I race down to the stairs, where emergency lights are always on, but there are scratches at the back of the door, and I get what’s odd. The alarm isn’t blaring. Most people need a key to enter on each floor, but this one has an alarm. And it’s been disabled.

Whoever it was got in this way, but not out. At least, I don’t think so. Not on this floor because they’d have to race across the third floor to get to the bottom of the stairwell and then spill out on the street with Aria.

No one can enter from the street unless they’re the fucking FDNY.

It’s designed to let people out in an emergency, not in, not unless you’re the fire department.

Shit. Fuck. And Angus isn’t barking here. He’s back at the lift. Barking. Someone must have had a car right outside the door.

“Aria?” I scream her name even though I know she’s not here. I knew it the moment I stepped off. “Aria?”

No answer. Angus keeps barking, and even though I know she isn’t here, the marble statuette on the floor, some piece I bought in Venice a number of years ago is on the floor, some blood on it and I’m frozen inside.

“Aria!”

Angus and I race through the place, throwing open every door to every room top to bottom. We race around the terraces, and there’s no fucking sign of her. She’s gone. Slowly, I pull out my phone. Who the fuck do I call? The cops. But maybe she had an accident. Maybe something happened. Maybe?—

“Maybe Aaron got in and took her.”

I close my eyes as a wave of nausea, so strong I almost fall to my knees, washes over me.
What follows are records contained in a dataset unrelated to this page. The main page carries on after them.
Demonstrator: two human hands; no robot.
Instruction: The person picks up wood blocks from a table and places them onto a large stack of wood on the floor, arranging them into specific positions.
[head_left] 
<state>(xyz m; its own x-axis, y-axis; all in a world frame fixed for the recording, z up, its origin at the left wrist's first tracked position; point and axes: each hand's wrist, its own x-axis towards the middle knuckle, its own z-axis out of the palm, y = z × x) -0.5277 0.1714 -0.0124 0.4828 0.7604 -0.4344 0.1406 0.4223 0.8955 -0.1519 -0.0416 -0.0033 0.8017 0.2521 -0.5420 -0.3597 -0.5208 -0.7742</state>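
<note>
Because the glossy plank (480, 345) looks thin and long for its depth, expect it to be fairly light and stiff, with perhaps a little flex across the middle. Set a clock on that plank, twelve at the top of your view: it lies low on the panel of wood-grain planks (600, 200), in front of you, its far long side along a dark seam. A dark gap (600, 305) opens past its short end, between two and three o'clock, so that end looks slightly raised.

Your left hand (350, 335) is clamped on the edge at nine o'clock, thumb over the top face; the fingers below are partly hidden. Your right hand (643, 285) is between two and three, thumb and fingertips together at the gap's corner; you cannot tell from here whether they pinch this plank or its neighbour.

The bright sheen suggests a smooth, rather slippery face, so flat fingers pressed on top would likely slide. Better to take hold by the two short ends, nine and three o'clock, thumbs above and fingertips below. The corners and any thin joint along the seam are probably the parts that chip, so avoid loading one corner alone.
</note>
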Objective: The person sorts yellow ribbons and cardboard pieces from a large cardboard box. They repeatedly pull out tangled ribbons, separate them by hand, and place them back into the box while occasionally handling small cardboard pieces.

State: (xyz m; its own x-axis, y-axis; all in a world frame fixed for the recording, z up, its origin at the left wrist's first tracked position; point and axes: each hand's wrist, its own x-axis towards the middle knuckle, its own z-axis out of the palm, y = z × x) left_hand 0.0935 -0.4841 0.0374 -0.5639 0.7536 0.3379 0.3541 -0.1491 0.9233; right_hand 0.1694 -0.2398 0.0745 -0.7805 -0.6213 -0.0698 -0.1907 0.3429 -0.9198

If I call the cops, they’ll take too long. I don’t know what to do. For the first time I don’t know what to do.

Aria… I can call, see if she just went out.

It’s ludicrous, the fact her dog’s been drugged at some stage and is in a frenzy, or was, but is now leaning heavily against me, tells me just how idiotic her just going out is.

But still… I try to call her, and of course it goes to voicemail.

Then, across the great room, I spy something black. I run to it. Her phone. And it’s fucking smashed.

Frantic, I call Asher.

“I need your help. Please…”

“What is it?”

I take a breath. “Aria’s phone’s smashed. I need you to see if you can access it. She’s gone. She’s gone.” My throat closes. “I think she’s been kidnapped.”